- Directed by: Daniel Ziv
- Produced by: Daniel Ziv
- Starring: Bambang "Ho" Mulyono, Titi Juwariyah, Boni Putera;
- Cinematography: Daniel Ziv
- Edited by: Ernest Hariyanto
- Music by: Dadang Pranoto, Ernest Hariyanto
- Production company: DesaKota Productions
- Distributed by: pending
- Release date: October 5, 2013 (limited);
- Running time: 107 minutes
- Country: Indonesia
- Language: Bahasa Indonesia

= Jalanan =

Jalanan (“Streetside” in Bahasa Indonesia) is a 2013 feature-length Indonesian documentary film directed and produced by Daniel Ziv and featuring Jakarta street musicians Bambang "Ho" Mulyono, Titi Juwariyah and Boni Putera. The movie follows the three musicians as they perform songs on Jakarta's commuter buses, clash with the law and confront the tumultuous politics of modern-day Indonesia. It follows them back to their home villages in East Java and traces their quest for legitimacy, identity and love in their adopted city of Jakarta.
Jalanan won the Best Documentary prize at the prestigious Busan International Film Festival in October, 2013.

== Synopsis ==

The film follows the three musicians over five years as they struggle to earn a living busking on Jakarta's crowded city buses.

== Synopsis ==

JALANAN ('Streetside') tells the captivating story of Boni, Ho & Titi, three gifted, charismatic street musicians in Jakarta over a tumultuous 5-year period in their own lives and that of Indonesia. The film follows the young marginalized musicians and their never before seen sub-culture, while also painting a striking, moody and intimate portrait of Indonesia's frenzied capital city. Using the powerful soundtrack of the musicians' original compositions to drive the film, it traces their elusive quest for identity and love in the day-to-day of a city overrun by the effects of globalization and corruption.

== Influence & Political Impact in Indonesia ==

Jalanan became the first documentary in Indonesian history to receive a full theatrical release in commercial cinemas across the country.

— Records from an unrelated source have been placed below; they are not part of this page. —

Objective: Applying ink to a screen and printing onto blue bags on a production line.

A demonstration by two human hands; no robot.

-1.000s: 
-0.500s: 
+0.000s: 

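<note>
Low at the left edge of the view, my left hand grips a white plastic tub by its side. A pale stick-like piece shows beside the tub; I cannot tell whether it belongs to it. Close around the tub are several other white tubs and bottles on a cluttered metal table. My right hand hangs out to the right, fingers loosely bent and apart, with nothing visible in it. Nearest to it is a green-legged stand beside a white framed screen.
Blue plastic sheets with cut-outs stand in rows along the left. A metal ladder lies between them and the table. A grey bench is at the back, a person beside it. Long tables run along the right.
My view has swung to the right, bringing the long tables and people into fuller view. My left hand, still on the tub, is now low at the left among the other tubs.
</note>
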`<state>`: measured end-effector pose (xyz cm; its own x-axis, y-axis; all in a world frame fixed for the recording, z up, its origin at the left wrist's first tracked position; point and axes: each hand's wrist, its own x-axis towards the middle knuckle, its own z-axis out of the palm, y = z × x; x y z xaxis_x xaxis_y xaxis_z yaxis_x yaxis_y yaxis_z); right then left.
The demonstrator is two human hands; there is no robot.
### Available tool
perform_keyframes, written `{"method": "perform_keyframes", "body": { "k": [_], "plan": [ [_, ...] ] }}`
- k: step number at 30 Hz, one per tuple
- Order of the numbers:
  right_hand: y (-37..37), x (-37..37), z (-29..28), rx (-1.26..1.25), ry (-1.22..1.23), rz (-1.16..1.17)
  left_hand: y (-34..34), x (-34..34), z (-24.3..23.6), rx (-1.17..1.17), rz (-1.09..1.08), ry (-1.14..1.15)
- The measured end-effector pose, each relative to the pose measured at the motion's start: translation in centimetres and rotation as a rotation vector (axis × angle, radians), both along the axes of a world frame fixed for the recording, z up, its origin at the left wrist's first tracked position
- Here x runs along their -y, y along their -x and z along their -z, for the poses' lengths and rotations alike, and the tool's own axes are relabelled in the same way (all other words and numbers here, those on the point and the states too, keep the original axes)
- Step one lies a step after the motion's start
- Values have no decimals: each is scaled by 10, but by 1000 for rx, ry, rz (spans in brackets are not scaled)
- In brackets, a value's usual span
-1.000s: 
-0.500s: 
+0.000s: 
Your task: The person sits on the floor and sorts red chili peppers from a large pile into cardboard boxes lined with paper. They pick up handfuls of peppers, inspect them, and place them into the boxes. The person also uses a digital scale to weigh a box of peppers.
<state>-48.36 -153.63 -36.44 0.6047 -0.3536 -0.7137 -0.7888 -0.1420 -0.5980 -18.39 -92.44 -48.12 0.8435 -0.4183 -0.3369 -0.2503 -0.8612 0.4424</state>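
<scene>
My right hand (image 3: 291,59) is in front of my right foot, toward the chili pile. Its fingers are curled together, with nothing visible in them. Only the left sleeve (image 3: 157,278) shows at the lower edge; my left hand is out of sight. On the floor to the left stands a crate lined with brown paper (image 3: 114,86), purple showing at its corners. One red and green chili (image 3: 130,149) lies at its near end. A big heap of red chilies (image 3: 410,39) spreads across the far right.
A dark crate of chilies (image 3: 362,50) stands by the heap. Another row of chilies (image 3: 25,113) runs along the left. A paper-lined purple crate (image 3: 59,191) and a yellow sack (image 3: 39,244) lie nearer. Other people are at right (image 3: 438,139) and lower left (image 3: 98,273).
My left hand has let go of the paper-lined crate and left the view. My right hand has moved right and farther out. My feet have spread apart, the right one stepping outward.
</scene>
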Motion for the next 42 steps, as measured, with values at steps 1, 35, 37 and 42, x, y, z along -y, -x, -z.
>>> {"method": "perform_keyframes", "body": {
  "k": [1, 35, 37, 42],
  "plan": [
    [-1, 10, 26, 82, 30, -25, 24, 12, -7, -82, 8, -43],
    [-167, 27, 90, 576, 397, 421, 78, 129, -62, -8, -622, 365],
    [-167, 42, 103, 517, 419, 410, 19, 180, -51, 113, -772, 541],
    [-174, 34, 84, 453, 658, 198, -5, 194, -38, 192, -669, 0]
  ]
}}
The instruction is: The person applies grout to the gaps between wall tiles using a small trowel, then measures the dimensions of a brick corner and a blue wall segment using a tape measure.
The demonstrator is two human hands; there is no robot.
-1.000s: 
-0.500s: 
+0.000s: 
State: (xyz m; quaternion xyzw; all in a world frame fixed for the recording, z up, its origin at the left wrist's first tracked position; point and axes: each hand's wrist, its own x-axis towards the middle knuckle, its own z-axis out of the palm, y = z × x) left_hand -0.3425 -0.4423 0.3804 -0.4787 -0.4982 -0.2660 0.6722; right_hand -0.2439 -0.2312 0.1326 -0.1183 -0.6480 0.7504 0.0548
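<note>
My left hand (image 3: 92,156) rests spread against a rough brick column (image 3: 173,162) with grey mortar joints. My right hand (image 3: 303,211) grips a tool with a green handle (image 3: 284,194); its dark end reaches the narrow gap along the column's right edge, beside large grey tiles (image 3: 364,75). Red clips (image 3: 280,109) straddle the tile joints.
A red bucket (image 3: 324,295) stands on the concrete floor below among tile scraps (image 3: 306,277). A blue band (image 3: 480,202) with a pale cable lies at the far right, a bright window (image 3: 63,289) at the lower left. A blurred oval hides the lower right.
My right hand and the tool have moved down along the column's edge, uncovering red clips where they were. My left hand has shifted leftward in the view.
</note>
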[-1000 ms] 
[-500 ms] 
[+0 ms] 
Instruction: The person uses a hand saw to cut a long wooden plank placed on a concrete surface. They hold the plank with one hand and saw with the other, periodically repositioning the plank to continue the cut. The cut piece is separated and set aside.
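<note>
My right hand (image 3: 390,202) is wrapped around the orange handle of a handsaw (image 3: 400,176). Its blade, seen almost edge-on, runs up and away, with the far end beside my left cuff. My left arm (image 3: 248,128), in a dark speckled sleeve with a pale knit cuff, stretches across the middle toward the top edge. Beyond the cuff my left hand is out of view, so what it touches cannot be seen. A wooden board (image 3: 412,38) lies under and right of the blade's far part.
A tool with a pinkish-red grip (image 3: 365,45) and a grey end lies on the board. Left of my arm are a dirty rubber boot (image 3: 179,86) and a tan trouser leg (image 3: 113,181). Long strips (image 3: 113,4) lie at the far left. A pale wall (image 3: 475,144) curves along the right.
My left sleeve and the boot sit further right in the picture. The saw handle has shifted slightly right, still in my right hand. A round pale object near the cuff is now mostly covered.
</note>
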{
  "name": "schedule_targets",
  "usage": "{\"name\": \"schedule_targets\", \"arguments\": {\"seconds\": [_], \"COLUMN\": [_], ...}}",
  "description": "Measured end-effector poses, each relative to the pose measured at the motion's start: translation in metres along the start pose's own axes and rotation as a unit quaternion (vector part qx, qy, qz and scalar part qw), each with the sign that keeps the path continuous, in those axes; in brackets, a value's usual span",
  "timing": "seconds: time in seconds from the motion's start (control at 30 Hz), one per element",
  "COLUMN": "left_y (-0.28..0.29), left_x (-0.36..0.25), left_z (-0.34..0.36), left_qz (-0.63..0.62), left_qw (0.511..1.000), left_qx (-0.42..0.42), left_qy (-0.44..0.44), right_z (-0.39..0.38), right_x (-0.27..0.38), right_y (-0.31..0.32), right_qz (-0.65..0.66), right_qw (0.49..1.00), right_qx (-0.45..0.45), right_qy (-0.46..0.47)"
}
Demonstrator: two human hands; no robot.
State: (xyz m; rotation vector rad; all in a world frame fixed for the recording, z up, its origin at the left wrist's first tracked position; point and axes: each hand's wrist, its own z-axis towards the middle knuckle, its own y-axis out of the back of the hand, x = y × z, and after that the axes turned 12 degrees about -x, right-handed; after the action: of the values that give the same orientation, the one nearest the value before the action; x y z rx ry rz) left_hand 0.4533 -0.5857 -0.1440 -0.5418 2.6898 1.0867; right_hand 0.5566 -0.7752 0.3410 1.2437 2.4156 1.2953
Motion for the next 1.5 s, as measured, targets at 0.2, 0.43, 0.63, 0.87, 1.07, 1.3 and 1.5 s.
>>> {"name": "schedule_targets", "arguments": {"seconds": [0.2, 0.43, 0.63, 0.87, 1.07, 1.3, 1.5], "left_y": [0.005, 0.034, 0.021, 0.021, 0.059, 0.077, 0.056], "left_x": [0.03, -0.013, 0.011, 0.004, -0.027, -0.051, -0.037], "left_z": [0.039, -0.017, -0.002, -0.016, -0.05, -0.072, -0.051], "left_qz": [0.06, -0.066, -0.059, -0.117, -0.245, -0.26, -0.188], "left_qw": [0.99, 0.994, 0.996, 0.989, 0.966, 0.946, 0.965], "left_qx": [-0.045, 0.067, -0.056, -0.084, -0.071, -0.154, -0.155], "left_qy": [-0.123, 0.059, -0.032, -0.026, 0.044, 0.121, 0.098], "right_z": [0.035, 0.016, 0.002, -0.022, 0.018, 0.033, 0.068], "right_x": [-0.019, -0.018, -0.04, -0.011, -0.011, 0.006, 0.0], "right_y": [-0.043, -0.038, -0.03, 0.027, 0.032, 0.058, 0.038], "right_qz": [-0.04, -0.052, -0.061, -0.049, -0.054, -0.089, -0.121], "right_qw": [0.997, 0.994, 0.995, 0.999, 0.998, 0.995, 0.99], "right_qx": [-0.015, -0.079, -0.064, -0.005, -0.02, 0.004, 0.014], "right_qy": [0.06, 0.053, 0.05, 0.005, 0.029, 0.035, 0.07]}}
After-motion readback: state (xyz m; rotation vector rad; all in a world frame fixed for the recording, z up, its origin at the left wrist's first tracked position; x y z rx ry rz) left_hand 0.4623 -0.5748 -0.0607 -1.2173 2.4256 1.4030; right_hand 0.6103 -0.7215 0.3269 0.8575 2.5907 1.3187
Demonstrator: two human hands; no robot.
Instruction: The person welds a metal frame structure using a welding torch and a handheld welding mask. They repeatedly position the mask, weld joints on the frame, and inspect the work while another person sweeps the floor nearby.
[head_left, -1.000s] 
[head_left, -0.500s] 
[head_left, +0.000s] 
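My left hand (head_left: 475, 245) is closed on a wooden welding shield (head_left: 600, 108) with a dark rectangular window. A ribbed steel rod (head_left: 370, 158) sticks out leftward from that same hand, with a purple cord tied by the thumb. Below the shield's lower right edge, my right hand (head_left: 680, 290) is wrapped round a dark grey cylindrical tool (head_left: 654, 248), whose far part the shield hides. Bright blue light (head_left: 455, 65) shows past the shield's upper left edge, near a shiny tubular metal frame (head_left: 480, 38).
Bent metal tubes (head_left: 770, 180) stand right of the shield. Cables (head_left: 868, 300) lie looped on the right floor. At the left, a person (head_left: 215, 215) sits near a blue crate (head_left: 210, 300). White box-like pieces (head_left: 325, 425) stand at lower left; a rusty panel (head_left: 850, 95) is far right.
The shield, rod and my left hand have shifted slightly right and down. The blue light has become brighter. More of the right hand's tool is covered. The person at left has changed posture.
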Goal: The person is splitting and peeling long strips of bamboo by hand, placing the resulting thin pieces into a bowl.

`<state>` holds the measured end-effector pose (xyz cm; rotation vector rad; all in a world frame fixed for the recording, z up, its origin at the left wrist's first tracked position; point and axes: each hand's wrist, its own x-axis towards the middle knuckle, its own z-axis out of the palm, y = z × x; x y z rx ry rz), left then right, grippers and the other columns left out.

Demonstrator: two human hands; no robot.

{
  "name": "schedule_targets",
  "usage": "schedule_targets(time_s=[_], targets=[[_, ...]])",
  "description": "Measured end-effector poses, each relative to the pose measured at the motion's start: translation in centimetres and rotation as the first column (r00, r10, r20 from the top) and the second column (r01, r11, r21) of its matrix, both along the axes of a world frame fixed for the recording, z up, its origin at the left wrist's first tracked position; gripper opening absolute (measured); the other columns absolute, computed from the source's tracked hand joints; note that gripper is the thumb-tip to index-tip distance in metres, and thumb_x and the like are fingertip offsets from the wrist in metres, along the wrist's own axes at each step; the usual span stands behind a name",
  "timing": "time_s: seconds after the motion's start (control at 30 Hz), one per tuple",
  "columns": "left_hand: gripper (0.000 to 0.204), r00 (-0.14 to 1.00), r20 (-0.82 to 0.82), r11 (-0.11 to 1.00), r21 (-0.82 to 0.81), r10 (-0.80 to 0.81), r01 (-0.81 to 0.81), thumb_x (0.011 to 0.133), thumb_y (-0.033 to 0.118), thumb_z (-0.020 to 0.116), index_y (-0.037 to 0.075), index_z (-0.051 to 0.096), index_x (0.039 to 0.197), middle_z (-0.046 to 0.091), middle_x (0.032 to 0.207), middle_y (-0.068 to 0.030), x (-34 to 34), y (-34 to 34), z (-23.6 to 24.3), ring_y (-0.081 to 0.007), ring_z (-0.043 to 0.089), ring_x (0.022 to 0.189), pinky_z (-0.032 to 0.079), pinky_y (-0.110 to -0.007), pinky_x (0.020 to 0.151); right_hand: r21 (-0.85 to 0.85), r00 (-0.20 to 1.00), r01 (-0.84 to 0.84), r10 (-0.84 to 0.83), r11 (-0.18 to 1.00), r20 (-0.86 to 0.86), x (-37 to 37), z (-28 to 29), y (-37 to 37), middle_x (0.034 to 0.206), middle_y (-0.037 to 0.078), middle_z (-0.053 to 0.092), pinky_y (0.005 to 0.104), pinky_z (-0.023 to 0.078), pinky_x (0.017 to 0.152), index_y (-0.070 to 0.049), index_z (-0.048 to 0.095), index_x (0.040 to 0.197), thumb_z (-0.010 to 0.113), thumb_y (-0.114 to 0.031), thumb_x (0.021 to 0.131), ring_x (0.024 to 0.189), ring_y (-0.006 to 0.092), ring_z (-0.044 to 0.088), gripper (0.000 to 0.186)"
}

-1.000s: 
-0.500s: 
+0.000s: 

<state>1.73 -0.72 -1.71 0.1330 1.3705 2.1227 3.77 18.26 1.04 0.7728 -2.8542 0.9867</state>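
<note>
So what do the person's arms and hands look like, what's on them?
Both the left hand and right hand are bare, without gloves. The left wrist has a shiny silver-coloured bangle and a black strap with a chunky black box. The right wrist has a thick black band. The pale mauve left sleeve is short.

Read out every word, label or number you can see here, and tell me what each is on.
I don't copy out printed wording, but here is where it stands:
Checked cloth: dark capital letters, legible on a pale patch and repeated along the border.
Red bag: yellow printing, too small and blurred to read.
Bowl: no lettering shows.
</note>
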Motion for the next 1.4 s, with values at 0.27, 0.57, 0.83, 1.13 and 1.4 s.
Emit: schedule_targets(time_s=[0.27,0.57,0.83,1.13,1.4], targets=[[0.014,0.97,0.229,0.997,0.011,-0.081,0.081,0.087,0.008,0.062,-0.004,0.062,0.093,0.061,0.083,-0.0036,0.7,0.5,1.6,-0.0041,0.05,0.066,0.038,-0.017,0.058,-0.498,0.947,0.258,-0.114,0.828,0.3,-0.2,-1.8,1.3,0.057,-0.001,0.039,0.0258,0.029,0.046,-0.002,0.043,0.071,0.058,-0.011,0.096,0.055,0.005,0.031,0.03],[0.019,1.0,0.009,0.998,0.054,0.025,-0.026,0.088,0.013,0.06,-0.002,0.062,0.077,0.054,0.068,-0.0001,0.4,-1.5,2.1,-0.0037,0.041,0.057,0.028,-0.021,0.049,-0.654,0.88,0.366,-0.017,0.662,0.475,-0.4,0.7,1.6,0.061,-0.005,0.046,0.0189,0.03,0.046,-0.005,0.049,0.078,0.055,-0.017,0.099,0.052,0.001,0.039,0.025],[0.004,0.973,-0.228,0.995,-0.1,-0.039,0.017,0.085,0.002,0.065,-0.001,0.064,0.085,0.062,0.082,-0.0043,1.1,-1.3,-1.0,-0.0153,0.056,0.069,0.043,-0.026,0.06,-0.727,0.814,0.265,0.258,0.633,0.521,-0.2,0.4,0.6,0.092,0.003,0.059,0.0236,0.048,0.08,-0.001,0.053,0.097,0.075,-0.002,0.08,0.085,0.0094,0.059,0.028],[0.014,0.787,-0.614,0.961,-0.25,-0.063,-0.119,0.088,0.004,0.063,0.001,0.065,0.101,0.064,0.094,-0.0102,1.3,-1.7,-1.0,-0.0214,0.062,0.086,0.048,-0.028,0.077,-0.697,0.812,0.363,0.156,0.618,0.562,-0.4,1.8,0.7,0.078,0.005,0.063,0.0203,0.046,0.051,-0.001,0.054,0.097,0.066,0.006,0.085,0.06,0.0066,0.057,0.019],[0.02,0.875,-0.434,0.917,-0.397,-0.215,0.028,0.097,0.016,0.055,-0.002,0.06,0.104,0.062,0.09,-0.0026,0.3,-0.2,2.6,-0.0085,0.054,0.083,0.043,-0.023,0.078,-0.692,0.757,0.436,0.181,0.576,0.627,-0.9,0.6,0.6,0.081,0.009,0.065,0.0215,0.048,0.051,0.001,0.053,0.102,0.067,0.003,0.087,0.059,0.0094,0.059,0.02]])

It screened for 34 consecutive days at theaters in five major Indonesian cities.

Jalanan enjoyed additional prominence and media attention when it was screened in April 2014 by Jakarta's Governor Basuki Tjahaja Purnama ('Ahok') at City Hall for 300 senior government officials. The same week, Abraham Samad, the Chairman of Indonesia's Corruption Eradication Commission (KPK) hosted a special screening at the institution's office in central Jakarta.

== Accolades ==

Jalanan won the 2013 Busan International Film Festival award for Best Documentary.

Jalanan won the 2014 Melbourne International Film Festival's People's Choice Award for Best Documentary

Jalanan won the Richard Leacock Award for Best First Feature Film at the 2014 Biografilm Festival in Bologna, Italy.

Jalanan won the Best Documentary award at the 2014 Shanghai Television Festival, China.

Jalanan director Daniel Ziv won the IFDC (Indonesia Film Director's Club) Award for Best Direction in a First Feature Length Film, 2014.

Jalanan won the Audience Award at the 2014 ChopShots Southeast Asian Film Festival in Jakarta, Indonesia.

Jalanan won the 2013 Jogja-NETPAC Asian Film Festival Special Mention award.